● **The problem**:
Below are records; report the number of lines in them that include the word "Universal", with no other text.
** Opening Extracted material block **
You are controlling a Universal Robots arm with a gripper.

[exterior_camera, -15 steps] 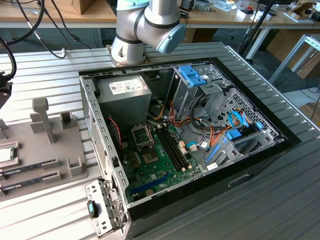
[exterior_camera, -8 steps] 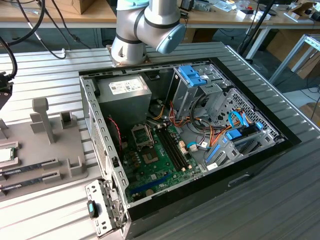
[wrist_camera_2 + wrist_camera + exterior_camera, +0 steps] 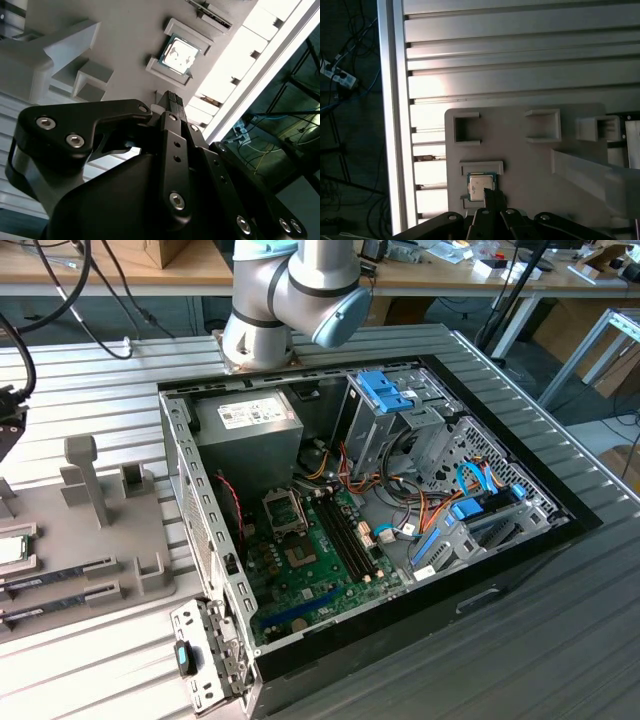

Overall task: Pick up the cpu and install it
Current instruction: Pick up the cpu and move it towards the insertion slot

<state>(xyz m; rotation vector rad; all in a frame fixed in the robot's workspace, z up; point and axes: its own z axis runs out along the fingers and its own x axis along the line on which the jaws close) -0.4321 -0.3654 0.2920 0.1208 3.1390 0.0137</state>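
Reading the end effector (image 3: 172, 100) as pressed together, nothing pinched between the tips; same look for the end effector (image 3: 489, 193) in the first wrist view. Hovers right by the cpu (image 3: 480, 185), tips overlapping its near edge in the first wrist view; can't tell whether touching. Finding the cpu lying flat, silver top up, green rim showing, seated between shallow grey brackets on the grey fixture plate (image 3: 530, 170), near the plate's edge. Also catching the cpu (image 3: 179, 54) in the second wrist view and the cpu (image 3: 12, 550) at the exterior view's far left. Seeing memory sticks (image 3: 50, 575) slotted on the same plate, just beside the cpu, plus upright grey posts (image 3: 82, 475). Resting all on the slatted aluminium desk (image 3: 520, 640). Toward the exterior view's right: open computer case (image 3: 190, 510) on its side, motherboard (image 3: 320, 560) exposed, socket frame (image 3: 283, 508) well apart from the cpu, power supply box (image 3: 250, 420) in the corner nearest the arm base (image 3: 260, 335). Not yet installed.
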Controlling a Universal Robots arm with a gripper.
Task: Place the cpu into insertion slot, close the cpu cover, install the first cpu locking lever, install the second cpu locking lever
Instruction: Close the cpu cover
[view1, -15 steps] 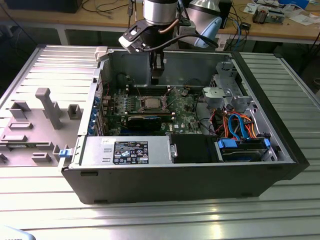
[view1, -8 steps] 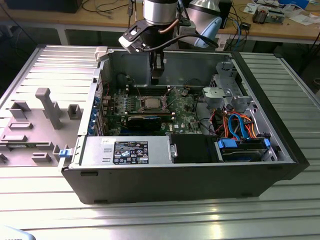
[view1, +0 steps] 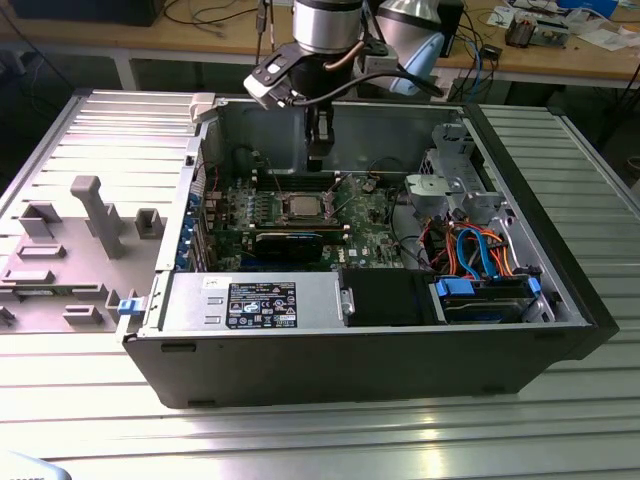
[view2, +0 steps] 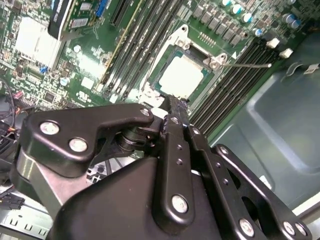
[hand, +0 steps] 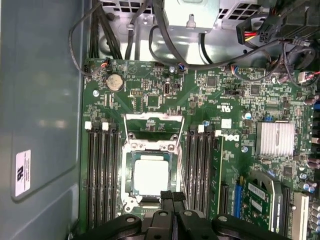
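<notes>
In the exterior view, your gripper (view1: 318, 152) hangs above the motherboard (view1: 372, 228), with the cpu (view1: 300, 207) seated mid-board. In the second wrist view, its fingers (view2: 176, 135) are pressed together, gripping nothing. In the first wrist view, the cpu cover (hand: 152, 116) stands raised beside the insertion slot (hand: 126, 175).

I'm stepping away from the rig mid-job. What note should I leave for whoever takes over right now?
Gripper: shut, nothing seen in it, poised at the slot's edge.
Cpu: seated in the slot.
Cover: flipped open, lying beside the slot.
Done: cpu placed.
Left: close the cover and lock both levers; one sticks out free from the slot.
</notes>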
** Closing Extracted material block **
● **Answer space**:
2